- The Washington Times - Monday, October 13, 2003

I’ve just hung up on a phone call to an acquaintance in the state of Kerala, in India. We talked for about 10 minutes, and the sound quality was good. The other night, I’d had a chat with another colleague in the Philippines. Again, the sound was fine.

Domestically, I’ve called New York, California, Illinois, Michigan and even the District, all with ease and good-to-excellent sound quality.

I didn’t use regular telephone service. Instead, I used a phone connected to a small black box, which in turn was connected to my broadband router. Going through the same cable Internet service that brings e-mail and Web pages, I dialed all over the world — and received calls — bypassing the phone companies and their high charges.

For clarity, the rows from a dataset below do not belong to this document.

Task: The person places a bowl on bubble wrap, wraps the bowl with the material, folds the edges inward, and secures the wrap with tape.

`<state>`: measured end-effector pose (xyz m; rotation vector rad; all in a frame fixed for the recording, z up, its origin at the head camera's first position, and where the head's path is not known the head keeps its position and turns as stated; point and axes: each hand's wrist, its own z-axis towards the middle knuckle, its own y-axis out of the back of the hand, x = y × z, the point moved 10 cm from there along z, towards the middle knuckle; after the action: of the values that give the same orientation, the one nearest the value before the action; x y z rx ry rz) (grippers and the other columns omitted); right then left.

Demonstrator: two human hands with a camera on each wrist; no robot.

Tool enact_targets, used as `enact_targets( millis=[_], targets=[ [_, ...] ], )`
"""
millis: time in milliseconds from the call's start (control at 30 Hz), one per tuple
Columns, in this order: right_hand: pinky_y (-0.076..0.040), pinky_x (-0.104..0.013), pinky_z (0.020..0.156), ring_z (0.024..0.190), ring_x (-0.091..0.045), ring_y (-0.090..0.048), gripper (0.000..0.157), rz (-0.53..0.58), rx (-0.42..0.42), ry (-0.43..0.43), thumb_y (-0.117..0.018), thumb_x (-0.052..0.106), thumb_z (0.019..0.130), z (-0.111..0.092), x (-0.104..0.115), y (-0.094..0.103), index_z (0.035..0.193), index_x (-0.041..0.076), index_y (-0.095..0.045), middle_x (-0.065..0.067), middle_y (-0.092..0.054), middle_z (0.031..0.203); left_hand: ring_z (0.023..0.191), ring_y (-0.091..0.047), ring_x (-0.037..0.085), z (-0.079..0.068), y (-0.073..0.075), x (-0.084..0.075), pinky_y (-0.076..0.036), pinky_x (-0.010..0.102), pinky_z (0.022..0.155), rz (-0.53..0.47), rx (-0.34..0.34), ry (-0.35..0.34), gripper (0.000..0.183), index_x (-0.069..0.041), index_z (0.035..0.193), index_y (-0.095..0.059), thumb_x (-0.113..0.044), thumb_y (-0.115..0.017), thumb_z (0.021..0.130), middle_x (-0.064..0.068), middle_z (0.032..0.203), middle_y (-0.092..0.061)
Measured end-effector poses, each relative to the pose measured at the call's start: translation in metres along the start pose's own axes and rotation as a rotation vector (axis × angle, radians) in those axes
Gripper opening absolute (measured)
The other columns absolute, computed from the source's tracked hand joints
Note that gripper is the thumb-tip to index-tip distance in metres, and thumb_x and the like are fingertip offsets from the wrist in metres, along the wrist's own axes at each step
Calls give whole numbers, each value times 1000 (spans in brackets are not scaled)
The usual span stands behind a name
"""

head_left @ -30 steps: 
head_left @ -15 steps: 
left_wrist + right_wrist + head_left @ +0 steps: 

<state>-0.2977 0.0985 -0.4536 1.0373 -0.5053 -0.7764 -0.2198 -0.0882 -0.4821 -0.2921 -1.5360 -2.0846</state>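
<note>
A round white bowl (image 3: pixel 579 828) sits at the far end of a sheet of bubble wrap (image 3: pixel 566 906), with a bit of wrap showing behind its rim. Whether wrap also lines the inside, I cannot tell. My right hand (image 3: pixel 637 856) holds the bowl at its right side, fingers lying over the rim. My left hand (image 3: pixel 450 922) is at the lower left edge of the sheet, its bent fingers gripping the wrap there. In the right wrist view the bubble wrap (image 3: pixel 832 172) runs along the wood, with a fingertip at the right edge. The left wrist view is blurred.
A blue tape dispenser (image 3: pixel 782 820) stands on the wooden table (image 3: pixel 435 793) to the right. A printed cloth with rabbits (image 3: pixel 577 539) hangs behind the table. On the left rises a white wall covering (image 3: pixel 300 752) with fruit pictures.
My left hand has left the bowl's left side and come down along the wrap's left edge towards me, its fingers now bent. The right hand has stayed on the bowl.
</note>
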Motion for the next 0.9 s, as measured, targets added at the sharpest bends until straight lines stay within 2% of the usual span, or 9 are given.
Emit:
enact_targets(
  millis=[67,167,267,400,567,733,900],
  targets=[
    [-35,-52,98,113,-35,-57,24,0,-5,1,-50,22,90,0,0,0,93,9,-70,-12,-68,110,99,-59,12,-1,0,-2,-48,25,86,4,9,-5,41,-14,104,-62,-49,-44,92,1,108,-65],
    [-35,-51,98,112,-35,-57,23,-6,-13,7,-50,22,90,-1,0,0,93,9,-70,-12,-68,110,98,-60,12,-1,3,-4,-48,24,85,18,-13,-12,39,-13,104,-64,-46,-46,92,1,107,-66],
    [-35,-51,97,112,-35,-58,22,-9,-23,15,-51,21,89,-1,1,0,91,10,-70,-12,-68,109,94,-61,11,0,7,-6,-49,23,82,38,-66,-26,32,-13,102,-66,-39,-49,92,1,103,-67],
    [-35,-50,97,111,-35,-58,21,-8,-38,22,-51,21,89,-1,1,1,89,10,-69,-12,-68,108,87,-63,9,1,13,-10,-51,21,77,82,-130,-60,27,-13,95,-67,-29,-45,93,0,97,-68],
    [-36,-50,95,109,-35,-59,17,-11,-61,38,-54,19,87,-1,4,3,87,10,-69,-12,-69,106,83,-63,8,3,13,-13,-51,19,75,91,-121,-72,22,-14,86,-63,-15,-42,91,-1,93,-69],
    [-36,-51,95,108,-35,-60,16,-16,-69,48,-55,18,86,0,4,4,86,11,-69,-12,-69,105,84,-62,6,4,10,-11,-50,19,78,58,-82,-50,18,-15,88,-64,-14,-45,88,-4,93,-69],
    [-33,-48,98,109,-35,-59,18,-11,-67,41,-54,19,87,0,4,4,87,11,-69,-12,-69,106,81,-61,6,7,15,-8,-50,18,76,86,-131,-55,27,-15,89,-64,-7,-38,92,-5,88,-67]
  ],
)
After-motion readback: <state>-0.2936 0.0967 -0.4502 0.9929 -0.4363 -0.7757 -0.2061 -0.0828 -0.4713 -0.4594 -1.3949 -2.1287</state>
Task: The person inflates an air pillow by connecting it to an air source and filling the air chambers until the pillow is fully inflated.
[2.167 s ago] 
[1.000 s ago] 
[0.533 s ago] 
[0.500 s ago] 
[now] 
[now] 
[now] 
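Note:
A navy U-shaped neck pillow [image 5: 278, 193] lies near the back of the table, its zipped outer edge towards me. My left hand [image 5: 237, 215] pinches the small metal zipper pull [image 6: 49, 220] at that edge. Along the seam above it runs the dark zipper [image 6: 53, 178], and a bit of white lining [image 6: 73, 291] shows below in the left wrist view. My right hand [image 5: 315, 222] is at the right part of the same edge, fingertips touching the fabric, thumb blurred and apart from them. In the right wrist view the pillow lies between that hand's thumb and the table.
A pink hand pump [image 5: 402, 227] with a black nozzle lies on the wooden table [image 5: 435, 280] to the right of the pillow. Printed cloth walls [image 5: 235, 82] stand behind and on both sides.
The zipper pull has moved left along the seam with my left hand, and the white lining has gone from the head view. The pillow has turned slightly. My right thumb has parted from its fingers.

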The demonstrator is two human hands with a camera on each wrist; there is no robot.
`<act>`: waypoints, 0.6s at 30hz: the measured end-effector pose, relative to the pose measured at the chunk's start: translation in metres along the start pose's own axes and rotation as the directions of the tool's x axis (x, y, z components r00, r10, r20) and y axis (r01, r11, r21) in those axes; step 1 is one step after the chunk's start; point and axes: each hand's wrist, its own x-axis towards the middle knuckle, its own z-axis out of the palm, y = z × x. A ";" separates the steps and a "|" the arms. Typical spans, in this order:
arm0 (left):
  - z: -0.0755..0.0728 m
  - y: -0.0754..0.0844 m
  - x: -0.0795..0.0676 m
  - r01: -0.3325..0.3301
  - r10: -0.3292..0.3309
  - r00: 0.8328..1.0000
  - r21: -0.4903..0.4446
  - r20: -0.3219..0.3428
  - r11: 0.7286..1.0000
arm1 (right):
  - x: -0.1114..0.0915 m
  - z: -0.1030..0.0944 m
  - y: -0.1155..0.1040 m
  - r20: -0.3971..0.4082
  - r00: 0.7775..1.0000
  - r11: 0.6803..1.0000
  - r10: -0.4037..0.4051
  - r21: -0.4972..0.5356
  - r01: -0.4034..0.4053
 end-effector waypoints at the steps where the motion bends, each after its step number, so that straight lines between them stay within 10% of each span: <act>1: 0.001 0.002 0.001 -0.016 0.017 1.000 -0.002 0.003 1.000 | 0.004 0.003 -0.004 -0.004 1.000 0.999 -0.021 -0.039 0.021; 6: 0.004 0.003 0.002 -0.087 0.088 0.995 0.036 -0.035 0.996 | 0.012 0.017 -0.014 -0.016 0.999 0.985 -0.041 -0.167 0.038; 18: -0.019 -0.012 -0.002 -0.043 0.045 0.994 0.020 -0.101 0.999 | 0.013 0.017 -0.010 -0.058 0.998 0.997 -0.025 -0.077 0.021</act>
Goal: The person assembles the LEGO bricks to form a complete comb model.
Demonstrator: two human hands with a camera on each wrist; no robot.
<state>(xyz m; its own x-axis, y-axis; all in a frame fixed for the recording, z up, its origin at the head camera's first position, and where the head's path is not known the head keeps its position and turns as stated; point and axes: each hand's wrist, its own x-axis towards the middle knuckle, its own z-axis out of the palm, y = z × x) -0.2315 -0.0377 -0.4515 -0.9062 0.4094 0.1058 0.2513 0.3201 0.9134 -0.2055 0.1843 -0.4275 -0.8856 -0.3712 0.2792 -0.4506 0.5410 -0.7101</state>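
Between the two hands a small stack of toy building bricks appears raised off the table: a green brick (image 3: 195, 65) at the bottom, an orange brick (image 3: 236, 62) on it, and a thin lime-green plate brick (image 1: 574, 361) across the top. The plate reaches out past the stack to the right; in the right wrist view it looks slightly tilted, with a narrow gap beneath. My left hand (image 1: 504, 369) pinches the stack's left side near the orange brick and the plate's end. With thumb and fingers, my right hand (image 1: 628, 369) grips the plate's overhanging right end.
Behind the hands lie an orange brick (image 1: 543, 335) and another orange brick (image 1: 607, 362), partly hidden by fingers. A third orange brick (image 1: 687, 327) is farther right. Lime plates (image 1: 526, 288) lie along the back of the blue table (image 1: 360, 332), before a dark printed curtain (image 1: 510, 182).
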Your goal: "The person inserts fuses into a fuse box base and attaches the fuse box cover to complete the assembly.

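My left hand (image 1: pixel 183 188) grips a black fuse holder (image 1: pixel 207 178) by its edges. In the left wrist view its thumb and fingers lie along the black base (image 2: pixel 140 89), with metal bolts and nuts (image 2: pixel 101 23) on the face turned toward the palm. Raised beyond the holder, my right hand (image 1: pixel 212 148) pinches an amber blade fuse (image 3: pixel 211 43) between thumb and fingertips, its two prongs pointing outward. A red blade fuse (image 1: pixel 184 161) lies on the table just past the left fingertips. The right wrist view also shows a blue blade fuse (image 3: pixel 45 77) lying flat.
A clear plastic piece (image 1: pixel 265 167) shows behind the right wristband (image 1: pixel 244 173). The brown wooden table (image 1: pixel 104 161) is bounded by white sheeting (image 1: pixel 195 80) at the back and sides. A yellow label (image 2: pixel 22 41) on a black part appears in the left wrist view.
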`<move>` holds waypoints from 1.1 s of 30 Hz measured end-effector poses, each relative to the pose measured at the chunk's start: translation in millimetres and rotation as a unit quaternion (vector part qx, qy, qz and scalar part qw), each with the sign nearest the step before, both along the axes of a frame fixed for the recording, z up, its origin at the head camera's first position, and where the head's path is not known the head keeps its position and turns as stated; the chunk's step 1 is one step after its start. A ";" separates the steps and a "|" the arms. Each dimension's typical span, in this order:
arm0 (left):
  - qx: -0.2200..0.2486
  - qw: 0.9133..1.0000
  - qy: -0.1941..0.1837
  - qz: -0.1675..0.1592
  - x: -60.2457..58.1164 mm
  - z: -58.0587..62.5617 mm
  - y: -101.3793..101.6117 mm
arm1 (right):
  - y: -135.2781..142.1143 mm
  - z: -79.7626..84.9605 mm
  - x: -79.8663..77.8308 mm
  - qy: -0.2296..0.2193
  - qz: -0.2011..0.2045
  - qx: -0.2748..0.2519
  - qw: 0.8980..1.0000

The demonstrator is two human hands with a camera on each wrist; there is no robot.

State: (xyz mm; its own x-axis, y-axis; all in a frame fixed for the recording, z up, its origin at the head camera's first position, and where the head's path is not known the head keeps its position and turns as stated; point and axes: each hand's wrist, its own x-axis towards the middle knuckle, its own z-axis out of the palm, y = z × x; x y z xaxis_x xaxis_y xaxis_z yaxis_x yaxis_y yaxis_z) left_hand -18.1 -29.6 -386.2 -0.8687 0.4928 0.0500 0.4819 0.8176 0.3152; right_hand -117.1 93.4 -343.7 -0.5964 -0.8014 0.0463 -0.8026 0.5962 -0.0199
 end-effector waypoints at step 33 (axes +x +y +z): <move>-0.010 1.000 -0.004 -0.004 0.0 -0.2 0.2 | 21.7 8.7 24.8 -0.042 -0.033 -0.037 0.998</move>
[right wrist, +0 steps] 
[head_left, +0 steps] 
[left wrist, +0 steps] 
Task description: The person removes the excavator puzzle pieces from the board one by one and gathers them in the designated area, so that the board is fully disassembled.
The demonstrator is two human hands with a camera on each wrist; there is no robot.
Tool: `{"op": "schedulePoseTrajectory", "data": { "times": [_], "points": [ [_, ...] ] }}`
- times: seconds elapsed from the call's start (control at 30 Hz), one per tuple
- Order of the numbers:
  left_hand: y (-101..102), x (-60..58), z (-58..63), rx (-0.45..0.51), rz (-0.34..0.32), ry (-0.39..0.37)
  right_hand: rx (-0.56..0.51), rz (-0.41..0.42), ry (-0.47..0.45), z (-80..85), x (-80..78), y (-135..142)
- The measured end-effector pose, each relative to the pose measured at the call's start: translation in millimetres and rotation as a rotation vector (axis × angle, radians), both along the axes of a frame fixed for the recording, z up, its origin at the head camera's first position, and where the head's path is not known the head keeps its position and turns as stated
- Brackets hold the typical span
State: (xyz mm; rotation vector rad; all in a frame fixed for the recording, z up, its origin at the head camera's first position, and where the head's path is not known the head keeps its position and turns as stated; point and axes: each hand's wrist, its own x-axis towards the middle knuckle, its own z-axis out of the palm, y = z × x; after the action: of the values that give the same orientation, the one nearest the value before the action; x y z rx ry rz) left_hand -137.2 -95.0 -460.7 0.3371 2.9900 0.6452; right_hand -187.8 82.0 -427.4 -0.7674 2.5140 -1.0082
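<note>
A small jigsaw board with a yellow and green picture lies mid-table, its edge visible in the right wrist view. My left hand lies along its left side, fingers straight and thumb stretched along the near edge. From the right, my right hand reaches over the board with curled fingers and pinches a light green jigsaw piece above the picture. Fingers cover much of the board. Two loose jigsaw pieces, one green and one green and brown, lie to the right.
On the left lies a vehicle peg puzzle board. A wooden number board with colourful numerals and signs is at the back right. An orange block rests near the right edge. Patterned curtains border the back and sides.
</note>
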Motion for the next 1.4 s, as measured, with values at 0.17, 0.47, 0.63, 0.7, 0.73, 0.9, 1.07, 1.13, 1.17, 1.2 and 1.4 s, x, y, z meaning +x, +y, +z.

The technology is called “Voice over Internet Protocol,” or Voice over IP. It’s hot, hot, hot right now, and it might change the way we make and receive calls.

In this test, I’m using a device manufactured by Cisco Systems Inc., and distributed by New Jersey-based Vonage Holdings Corp., which provides the telephone service. Their goal is to replace or supplant traditional phone companies. My goal is to save money.

For reasons I don’t fully understand, Verizon hits me up for about $50 each month for a local phone line. I buy my long-distance from another supplier, which charges me about 5 cents a minute for domestic calls. My total phone charges are about $65 per month.

But if I read Vonage’s advertising correctly, I could cut about $20 to $25 per month, get unlimited long-distance and have access to some nice international rates, such as 5 cents a minute to Western Europe, 6 cents to Australia, and between 13 and 23 cents to India. Those rates are substantially below AT&T;’s standard international calling rates, although that firm’s 18 cents to the Philippines beats Vonage’s 21 cents per minute.

On the whole, however, Vonage’s global rates are better than most long-distance firms, and unlike some long-distance carriers, there’s no extra monthly “sign up” fee.

How does this work? Well, it’s in that black box, which converts outgoing voice signals to data packets that travel over the Internet, and handles the call routing. There are no “special” codes to dial, just standard ones for long-distance and international calls.

Incoming calls are routed over the Internet to your cable modem, where the black box converts everything back. Vonage will assign you a phone number, or you should be able to move your existing one. What’s more, you can sign up for numbers in remote cities that are forwarded to you — a great way to save long-distance charges for Mom, or for an entrepreneur who wants to establish a remote presence.

You must have cable Internet — not DSL or dial-up — for the Vonage product to work. There may need to be some adjustments to your router for optimal quality. And, if the cable Internet service goes out — as mine did for five days after Hurricane Isabel — then you’re stuck without a phone until the underlying service is restored.

These are early days for Voice over IP. There may be court challenges and other efforts to block Vonage and any competitors, because the telephone companies don’t want to give up ground easily. However, the clamor to save money might win out yet. An extra $300 a year in my pocket is a nice incentive.